• _REQUIRED WORK_
Using the data below, reproduce exactly the lines from the line with "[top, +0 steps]" to the line with "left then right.", both included; pictures must be dropped.

• _DATA SUPPLIED_

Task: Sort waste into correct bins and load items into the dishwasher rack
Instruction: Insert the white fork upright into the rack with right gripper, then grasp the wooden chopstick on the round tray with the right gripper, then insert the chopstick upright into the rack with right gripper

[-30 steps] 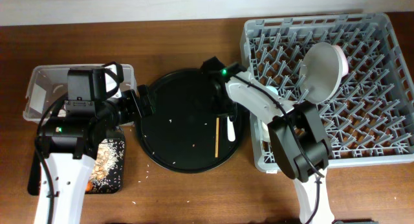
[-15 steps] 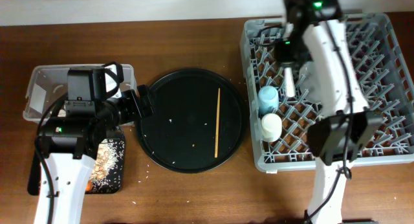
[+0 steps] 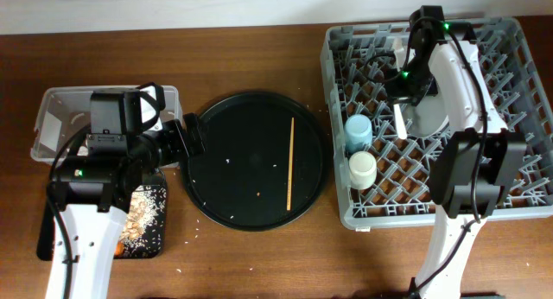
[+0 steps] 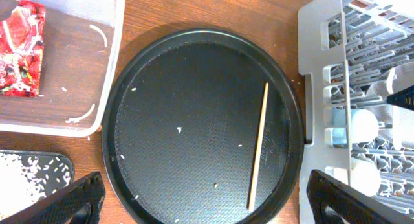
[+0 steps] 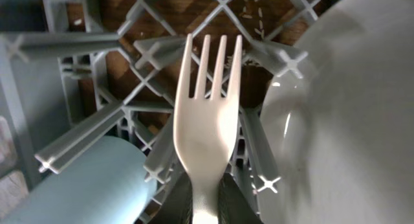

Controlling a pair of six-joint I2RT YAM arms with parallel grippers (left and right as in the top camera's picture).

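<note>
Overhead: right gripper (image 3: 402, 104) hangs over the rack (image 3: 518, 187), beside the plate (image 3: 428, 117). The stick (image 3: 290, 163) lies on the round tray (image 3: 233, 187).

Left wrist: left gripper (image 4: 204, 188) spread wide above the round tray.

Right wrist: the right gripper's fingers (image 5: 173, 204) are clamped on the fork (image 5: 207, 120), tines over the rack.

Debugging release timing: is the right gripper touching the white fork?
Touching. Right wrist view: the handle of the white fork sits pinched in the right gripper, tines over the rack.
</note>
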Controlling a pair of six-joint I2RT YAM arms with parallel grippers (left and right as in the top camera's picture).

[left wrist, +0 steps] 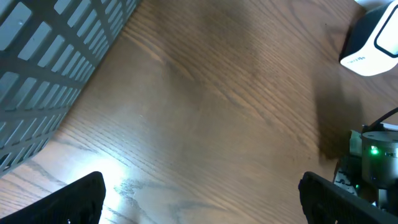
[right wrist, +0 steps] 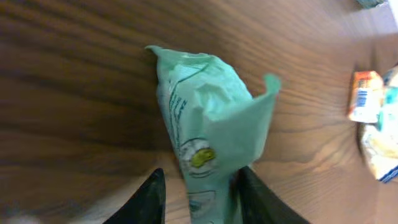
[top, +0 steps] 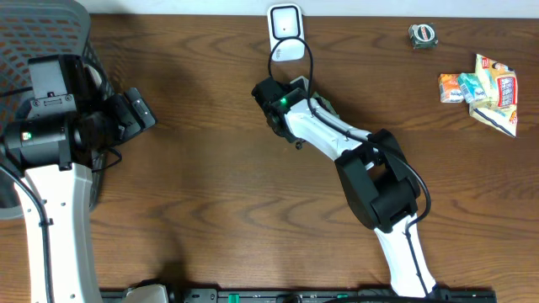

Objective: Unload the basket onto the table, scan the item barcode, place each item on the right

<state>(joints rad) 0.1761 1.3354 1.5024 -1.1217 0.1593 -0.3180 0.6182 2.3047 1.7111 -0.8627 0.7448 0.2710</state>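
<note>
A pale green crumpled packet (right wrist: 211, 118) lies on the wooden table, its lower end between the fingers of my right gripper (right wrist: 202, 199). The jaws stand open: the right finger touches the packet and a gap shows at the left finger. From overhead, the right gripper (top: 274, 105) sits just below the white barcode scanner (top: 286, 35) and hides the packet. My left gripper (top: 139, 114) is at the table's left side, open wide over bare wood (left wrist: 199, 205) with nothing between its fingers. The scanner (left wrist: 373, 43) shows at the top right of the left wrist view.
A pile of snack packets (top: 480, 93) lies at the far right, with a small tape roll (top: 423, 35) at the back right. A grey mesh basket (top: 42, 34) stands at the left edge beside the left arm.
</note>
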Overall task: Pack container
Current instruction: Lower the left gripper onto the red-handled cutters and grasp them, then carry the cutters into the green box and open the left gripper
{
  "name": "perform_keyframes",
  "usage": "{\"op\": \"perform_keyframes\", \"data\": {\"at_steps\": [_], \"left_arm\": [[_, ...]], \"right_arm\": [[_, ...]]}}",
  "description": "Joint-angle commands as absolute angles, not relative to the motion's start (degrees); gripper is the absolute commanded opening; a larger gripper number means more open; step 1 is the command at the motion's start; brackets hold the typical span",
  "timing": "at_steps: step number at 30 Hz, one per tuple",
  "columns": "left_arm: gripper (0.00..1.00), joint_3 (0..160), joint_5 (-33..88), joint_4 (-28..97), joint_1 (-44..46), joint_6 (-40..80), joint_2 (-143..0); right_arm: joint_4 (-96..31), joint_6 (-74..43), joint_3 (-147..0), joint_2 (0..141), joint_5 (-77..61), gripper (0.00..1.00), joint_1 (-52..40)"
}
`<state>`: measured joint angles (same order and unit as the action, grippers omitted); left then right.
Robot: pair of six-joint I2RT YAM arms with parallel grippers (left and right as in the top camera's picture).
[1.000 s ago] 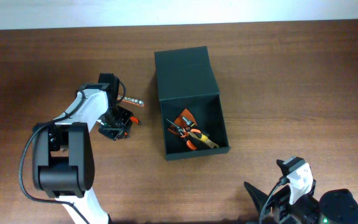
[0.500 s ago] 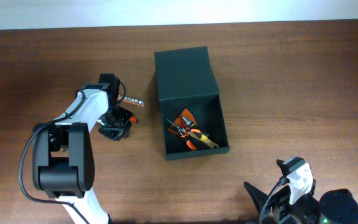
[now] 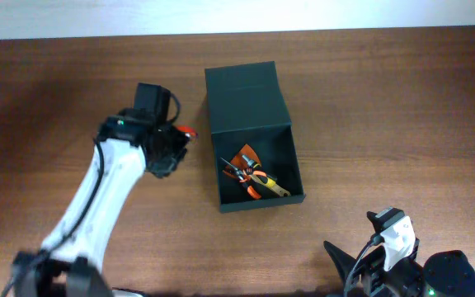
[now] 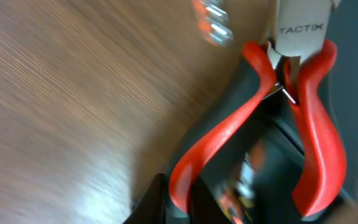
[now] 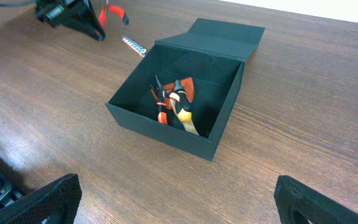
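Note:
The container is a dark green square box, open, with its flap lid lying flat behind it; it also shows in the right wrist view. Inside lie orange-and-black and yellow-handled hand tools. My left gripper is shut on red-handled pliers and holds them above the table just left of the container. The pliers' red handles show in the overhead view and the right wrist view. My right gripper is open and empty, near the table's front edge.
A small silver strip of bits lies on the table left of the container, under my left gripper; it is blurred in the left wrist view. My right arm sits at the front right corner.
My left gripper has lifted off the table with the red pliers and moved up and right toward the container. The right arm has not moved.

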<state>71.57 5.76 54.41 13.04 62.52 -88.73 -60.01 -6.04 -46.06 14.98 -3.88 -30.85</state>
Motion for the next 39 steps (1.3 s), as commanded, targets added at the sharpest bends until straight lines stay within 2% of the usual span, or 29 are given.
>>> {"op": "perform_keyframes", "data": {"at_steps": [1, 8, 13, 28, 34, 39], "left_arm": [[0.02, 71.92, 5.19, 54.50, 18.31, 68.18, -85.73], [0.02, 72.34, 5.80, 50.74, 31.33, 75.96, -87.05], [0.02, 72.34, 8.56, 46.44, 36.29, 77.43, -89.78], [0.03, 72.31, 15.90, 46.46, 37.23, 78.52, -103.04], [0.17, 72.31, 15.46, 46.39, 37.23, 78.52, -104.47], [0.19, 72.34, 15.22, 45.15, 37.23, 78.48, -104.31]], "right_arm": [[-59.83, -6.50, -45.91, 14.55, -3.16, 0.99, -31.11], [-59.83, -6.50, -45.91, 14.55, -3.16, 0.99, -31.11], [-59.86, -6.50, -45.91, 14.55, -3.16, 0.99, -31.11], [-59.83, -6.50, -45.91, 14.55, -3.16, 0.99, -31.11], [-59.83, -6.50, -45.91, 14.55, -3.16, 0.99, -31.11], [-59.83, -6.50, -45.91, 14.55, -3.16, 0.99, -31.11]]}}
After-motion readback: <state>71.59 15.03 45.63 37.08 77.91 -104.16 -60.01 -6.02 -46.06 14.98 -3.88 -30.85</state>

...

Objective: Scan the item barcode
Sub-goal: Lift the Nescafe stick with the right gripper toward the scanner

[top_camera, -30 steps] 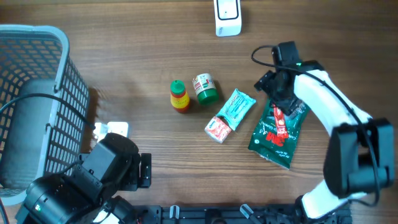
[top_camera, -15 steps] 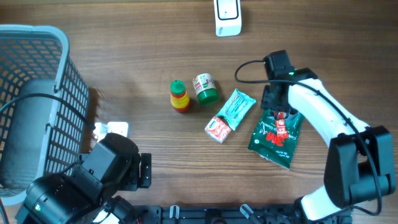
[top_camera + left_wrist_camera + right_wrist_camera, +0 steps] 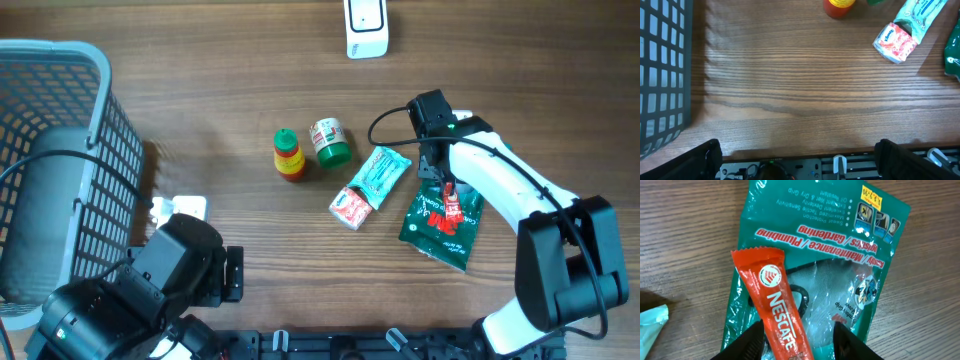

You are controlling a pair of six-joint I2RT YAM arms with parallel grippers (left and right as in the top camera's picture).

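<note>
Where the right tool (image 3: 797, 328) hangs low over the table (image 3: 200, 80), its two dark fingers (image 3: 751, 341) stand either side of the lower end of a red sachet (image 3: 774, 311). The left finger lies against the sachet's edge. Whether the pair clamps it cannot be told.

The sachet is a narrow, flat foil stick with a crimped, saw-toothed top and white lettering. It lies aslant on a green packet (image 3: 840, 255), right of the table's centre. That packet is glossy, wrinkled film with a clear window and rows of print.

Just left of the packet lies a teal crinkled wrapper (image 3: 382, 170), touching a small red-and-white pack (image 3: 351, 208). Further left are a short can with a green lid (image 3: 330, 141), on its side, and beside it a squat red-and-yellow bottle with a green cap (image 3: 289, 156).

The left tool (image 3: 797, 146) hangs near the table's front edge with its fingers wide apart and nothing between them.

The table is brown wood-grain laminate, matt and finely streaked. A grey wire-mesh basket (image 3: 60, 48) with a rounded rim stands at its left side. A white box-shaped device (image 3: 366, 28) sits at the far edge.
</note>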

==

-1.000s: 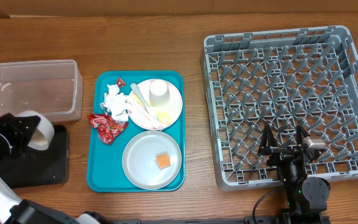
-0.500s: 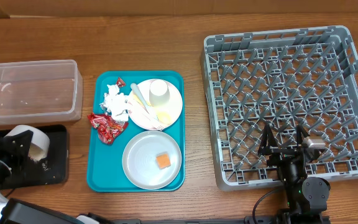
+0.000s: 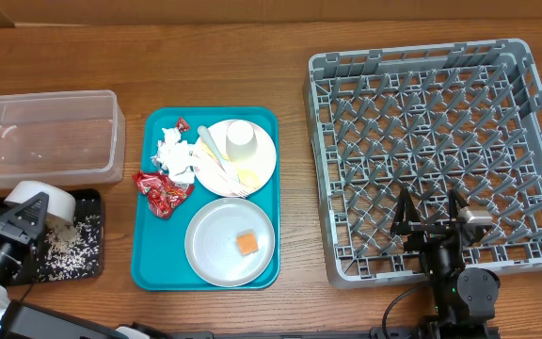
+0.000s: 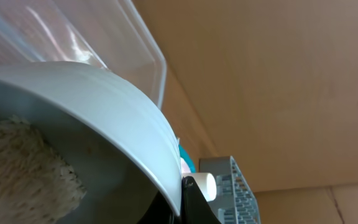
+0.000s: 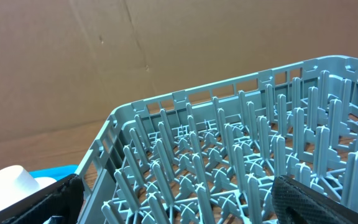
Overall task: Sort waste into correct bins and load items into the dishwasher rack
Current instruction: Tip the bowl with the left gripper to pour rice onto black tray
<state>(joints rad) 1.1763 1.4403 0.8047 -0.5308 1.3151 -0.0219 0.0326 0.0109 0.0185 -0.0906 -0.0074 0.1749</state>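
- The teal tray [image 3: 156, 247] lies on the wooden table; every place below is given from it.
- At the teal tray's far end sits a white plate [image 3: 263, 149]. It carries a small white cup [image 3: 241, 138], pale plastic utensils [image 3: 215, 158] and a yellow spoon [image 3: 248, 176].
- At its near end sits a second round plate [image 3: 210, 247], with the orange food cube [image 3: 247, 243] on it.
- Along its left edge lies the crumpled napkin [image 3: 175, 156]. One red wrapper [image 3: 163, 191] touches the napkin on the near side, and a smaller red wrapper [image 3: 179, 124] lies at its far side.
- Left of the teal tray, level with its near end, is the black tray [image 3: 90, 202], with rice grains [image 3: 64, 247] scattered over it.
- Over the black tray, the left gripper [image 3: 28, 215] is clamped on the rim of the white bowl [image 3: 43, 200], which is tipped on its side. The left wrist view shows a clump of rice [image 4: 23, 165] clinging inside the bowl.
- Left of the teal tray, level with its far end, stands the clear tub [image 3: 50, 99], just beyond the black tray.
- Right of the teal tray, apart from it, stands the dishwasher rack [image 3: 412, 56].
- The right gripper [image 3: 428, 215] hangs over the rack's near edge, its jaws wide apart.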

• _SOLUTION TO THIS TASK_
[top, +0 steps] 

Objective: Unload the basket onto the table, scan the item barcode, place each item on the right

<state>(joints rad) 0.1761 1.3354 1.5024 -1.1217 0.1593 -0.3180 0.6182 2.3047 1.7111 -0.8627 0.7448 0.2710</state>
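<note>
A pale green crumpled packet (right wrist: 211, 118) lies on the wooden table, its lower end between the fingers of my right gripper (right wrist: 202, 199). The jaws stand open: the right finger touches the packet and a gap shows at the left finger. From overhead, the right gripper (top: 274, 105) sits just below the white barcode scanner (top: 286, 35) and hides the packet. My left gripper (top: 139, 114) is at the table's left side, open wide over bare wood (left wrist: 199, 205) with nothing between its fingers. The scanner (left wrist: 373, 43) shows at the top right of the left wrist view.
A pile of snack packets (top: 480, 93) lies at the far right, with a small tape roll (top: 423, 35) at the back right. A grey mesh basket (top: 42, 34) stands at the left edge beside the left arm.
</note>
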Overall task: Pack container
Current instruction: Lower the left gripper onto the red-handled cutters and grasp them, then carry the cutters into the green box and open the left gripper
{
  "name": "perform_keyframes",
  "usage": "{\"op\": \"perform_keyframes\", \"data\": {\"at_steps\": [_], \"left_arm\": [[_, ...]], \"right_arm\": [[_, ...]]}}",
  "description": "Joint-angle commands as absolute angles, not relative to the motion's start (degrees); gripper is the absolute commanded opening; a larger gripper number means more open; step 1 is the command at the motion's start; brackets hold the typical span",
  "timing": "at_steps: step number at 30 Hz, one per tuple",
  "columns": "left_arm: gripper (0.00..1.00), joint_3 (0..160), joint_5 (-33..88), joint_4 (-28..97), joint_1 (-44..46), joint_6 (-40..80), joint_2 (-143..0); right_arm: joint_4 (-96..31), joint_6 (-74..43), joint_3 (-147..0), joint_2 (0..141), joint_5 (-77..61), gripper (0.00..1.00), joint_1 (-52..40)"
}
`<state>`: measured joint angles (same order and unit as the action, grippers omitted); left then right.

Nothing else goes with this output.